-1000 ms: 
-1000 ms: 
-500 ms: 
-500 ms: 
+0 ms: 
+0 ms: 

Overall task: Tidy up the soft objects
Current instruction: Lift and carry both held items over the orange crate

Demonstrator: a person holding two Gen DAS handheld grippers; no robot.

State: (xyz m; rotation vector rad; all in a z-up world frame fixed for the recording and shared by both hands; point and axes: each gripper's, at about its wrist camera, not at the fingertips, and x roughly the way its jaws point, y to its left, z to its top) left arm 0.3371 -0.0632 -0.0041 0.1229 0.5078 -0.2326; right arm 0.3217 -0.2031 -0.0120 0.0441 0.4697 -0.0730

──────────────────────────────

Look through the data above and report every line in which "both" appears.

## EXERCISE RESULT
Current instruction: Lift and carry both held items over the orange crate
State: (xyz m; rotation vector rad; all in a z-up world frame fixed for the recording and shared by both hands; point and axes: each gripper's, at about its wrist camera, not at the fingertips, and x roughly the way its jaws point, y to its left, z to its top) left arm 0.3371 -0.0632 -0.0041 0.1229 0.5078 -0.2326; right arm 0.3217 -0.2031 -0.0120 0.0441 0.4697 -0.0730

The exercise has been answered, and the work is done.